Chilli, that's a good point. The huge ongoing investigation into the construction industry could prove to be another barrier to getting the F1 deal done.

For those who haven't heard about this story, here's a link to a summary from the NY Times:

Latitude - Views From Around the World
Latitude February 21, 2013,
The Sopranos of Montreal
By FRANCISCO TORO

MONTREAL —

...For years, journalists had been picking up clues that a small syndicate of firms with links to the mafia were colluding to carve up lucrative construction and snow-removal contracts among themselves, forming an illegal cartel that jacked up costs at the taxpayers’ expense. Many also suspected the racket could only be sustained through kickbacks to well-placed city officials.

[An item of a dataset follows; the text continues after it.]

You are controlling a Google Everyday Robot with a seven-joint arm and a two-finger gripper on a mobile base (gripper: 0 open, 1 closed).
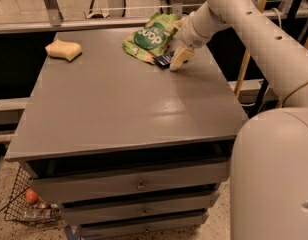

After years of stalling, the provincial government finally agreed to set up a powerful and independent commission of inquiry with broad powers to look into corruption. The Charbonneau Commission (headed by the retired magistrate France Charbonneau) has electrified the province for months now, its work unfolding like a movie, as it questions one gangland figure after another and links them to crooked municipal construction deals.

This week the commission released hidden camera footage of one construction entrepreneur calmly counting out piles of cash and divvying them up with Nick Rizzuto, the now-deceased godfather of Montreal’s Sicilian mob. The entrepreneur, Nicolo Milioto — now retired, himself born in Sicily — was nicknamed Mr. Sidewalk, for the lock he’d long enjoyed on municipal sidewalk-construction contracts...

For years, Montrealers had settled into a kind of learned helplessness when faced with stories of corruption at city hall: a feeling that the people involved just had too much power and too much money ever to be called to account.

The Charbonneau Commission is starting to change that by picking at the local mob’s mantle of invincibility. With power players facing the very real prospect of long prison sentences, the old fatalism is starting to lift.